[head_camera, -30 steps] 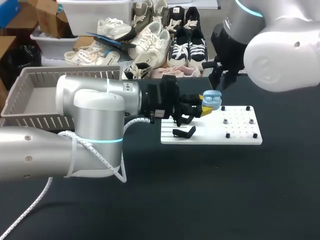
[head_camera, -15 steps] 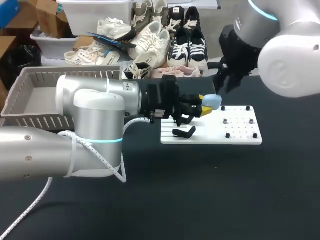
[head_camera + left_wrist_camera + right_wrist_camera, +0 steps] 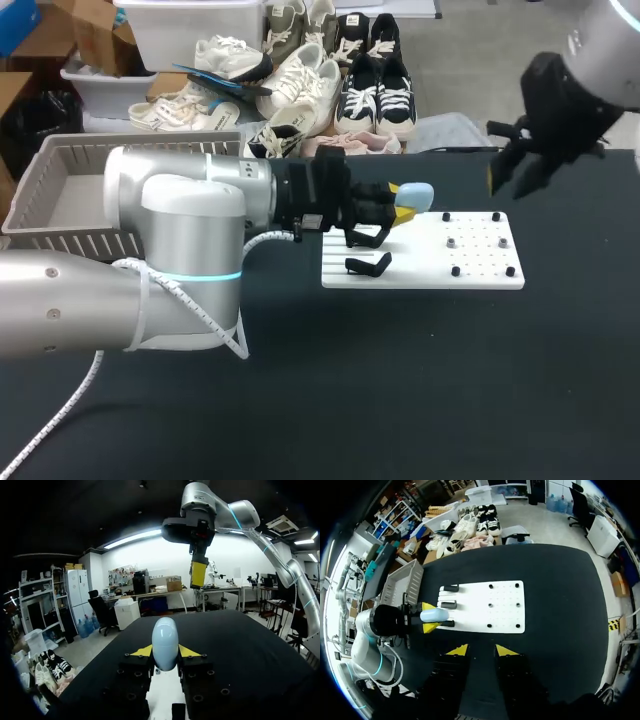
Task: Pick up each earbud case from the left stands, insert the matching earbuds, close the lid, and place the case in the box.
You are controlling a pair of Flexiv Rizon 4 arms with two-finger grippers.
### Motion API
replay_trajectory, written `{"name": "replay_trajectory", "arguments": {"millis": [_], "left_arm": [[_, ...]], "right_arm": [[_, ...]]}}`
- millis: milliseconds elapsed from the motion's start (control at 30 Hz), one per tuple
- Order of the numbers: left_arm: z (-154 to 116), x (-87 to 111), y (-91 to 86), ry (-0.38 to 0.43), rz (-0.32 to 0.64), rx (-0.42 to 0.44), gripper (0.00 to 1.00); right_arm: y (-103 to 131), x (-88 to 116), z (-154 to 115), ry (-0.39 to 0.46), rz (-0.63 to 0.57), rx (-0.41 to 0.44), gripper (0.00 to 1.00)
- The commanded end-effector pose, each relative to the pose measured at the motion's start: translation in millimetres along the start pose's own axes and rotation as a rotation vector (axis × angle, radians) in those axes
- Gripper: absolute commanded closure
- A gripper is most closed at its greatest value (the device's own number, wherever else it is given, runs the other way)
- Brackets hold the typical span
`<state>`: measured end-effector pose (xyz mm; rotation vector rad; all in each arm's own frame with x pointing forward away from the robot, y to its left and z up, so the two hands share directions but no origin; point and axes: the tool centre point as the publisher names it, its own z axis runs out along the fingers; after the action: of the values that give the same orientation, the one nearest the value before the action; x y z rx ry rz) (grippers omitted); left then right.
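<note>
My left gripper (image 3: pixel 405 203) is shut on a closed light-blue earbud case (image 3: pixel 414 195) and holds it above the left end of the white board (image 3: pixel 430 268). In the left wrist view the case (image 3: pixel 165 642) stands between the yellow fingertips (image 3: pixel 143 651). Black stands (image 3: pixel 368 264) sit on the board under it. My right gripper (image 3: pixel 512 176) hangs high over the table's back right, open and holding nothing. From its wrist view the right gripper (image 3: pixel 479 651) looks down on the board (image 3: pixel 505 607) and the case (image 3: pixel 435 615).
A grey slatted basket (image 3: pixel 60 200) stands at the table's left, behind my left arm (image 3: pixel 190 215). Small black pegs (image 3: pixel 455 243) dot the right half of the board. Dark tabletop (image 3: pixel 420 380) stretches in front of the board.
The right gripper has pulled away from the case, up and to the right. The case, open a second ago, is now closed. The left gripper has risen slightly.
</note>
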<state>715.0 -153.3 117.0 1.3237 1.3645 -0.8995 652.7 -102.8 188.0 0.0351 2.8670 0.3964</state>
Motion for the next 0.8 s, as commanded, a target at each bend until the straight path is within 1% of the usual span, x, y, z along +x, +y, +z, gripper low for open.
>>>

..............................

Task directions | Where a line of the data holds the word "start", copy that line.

Answer |
- millis: milliseconds elapsed from the motion's start (control at 30 Hz), one per tuple
- The commanded end-effector pose, each relative to the pose measured at the motion's start: translation in millimetres along the start pose's own axes and rotation as a rotation vector (axis × angle, radians) in those axes

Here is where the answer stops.